CSV.jl
CSV.jl copied to clipboard
Threaded parsing type mismatch depending on `ntasks` value
Problem
We've ran across a very odd issue where depending on the value of ntasks
set the type of parsed is different.
CSV.File("foobar.csv"; ntasks=60, debug=true)
...
types after parsing: Type[Float64], pool = (0.2, 500)
CSV.File("foobar.csv"; ntasks=120, debug=true)
types after parsing: Type[String31], pool = (0.2, 500)
File to replicate the issue, foobar.csv
Additional fact from the original observed file: this column was the right-most column but there were several columns of various types including Float64, string, and Int64, and only this column had issues.
I think i know what's happening, but not what to do about it.
when we chunk up the file in the ntasks=120
case we get unlucky and end up with the last 2 bytes in the chunk being a newline and a leading negation sign.
it's a bit like trying to parse a file that looks like
1.0
2.0
-3.0
4.0
5.0
(i.e. 1.0\n2.0\n-3.0\n4.0\n5.0
) by parsing it in two chunks: 1.0\n2.0\n-
and 3.0\4.0\n5.0
.
When we try to parse that first chunk as Float64
values (as we do as part of detect
), we're going to parse 1.0
, then 2.0
then try to parse -
as a Float64
, which is going to fail, so detect
decides on this basis that the column isn't Float64
s afterall (and falls back to a parsing the column as a string)
Hmmmm.....I don't think that should be possible because we do extra work to ensure chunks only get split exactly on the newline character, so \n
should always end a chunk and the next character would be the start of the next chunk.
hmmmm
well, i'm very curious to find out what is going on 😂
the debug output is
julia> CSV.File("foobar.csv"; ntasks=120, debug=true)
header is: 1, skipto computed as: 2
headerpos = 1, datapos = 8
estimated rows: 3598
detected delimiter: ","
column names detected: [:foobar]
byte position of data computed at: 8
computed types are: nothing
initial byte positions before adjusting for start of rows: [8, 520, 1032, 1544, 2056, 2568, 3080, 3592, 4104, 4616, 5128, 5640, 6152, 6664, 7176, 7688, 8200, 8712, 9224, 9736, 10248, 10760, 11272, 11784, 12296, 12808, 13320, 13832, 14344, 14856, 15368, 15880, 16392, 16904, 17416, 17928, 18440, 18952, 19464, 19976, 20488, 21000, 21512, 22024, 22536, 23048, 23560, 24072, 24584, 25096, 25608, 26120, 26632, 27144, 27656, 28168, 28680, 29192, 29704, 30216, 30728, 31240, 31752, 32264, 32776, 33288, 33800, 34312, 34824, 35336, 35848, 36360, 36872, 37384, 37896, 38408, 38920, 39432, 39944, 40456, 40968, 41480, 41992, 42504, 43016, 43528, 44040, 44552, 45064, 45576, 46088, 46600, 47112, 47624, 48136, 48648, 49160, 49672, 50184, 50696, 51208, 51720, 52232, 52744, 53256, 53768, 54280, 54792, 55304, 55816, 56328, 56840, 57352, 57864, 58376, 58888, 59400, 59912, 60424, 60936, 61526]

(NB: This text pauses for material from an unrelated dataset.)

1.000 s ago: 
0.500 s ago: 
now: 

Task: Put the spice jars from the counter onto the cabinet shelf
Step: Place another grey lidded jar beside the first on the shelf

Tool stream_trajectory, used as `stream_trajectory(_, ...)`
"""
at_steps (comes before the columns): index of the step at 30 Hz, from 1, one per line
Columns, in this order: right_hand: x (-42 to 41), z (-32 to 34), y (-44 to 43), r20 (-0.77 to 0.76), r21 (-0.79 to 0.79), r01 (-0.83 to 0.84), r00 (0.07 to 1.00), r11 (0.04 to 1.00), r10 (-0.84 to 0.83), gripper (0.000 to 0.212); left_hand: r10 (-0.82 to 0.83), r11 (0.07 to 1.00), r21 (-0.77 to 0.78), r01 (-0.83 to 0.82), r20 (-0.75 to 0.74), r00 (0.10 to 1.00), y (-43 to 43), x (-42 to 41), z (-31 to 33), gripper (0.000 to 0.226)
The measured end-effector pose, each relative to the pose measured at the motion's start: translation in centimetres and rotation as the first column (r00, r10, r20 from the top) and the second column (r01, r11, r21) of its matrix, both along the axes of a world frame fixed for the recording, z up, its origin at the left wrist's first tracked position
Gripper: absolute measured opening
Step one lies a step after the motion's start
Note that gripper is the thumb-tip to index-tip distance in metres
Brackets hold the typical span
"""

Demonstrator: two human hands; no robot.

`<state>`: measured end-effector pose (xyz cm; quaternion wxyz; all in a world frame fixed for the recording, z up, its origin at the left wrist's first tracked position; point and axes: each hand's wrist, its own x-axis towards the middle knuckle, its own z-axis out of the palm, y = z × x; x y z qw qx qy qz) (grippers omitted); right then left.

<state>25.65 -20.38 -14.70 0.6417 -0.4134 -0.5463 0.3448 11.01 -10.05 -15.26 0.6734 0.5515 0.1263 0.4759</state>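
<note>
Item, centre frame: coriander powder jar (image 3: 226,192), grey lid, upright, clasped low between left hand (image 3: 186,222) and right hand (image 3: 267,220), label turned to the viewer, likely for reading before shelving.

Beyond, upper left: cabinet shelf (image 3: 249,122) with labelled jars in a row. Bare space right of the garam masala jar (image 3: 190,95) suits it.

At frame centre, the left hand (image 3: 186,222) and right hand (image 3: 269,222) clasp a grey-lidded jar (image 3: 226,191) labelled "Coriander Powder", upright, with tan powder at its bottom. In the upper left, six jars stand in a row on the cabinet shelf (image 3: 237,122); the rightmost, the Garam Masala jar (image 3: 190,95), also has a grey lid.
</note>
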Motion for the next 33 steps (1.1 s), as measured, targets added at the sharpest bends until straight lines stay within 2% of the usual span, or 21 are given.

something went wrong chunking up a file for multithreaded parsing, falling back to single-threaded parsing
time for initial parsing: 5.262593030929565
types after parsing: Type[String31], pool = (0.2, 500)
I think a few funny things are going on here:
- multi-threaded parsing fails... and i'm curious why.
- i thought this usually only happened when we got unlucky with quoted columns, and there's no quoted data here... but maybe my understanding is wrong and multi-threaded parsing is known to fail in other cases
- multi-threaded parsing detects
String31
(and fails)- i'm not sure if this is the same as the point above or not, i.e. the incorrect type detection and the failure are one and the same thing
- i think what happens is we somehow get
detect
being passedpos == len
and we're trying to parse a single character that happens to be the-
character (which is then whydetect
chooses a string type)... but how we get here i'm not sure
- i think we're parsing things as a
String31
because this is what is detected by multi-threaded parsing... but multi-threaded parsing fails and yet we still used the detectedString31
type for single-threaded parsing- should we reset the column types (to
NeedsTypeDetection
for columns where the type wasn't user-given) if multi-threaded parsing fails (so that "falling back to single-threaded parsing" really is the same asntasks=1
)?
- should we reset the column types (to
Multi-threading fails here, I'm slowly trying to walk through and figure out what's going on but it's quite difficult and overwhelming to understand.
I'd be curious to know the values here and why that check failed, especially on the full file where it seems like we should have enough columns to get a good % probability of finding the right row endings.
It sounds like @nickrobinson251 is probably right that we're not resetting things correctly when multithreaded parsing fails, so we're "stuck" with potentially bad types.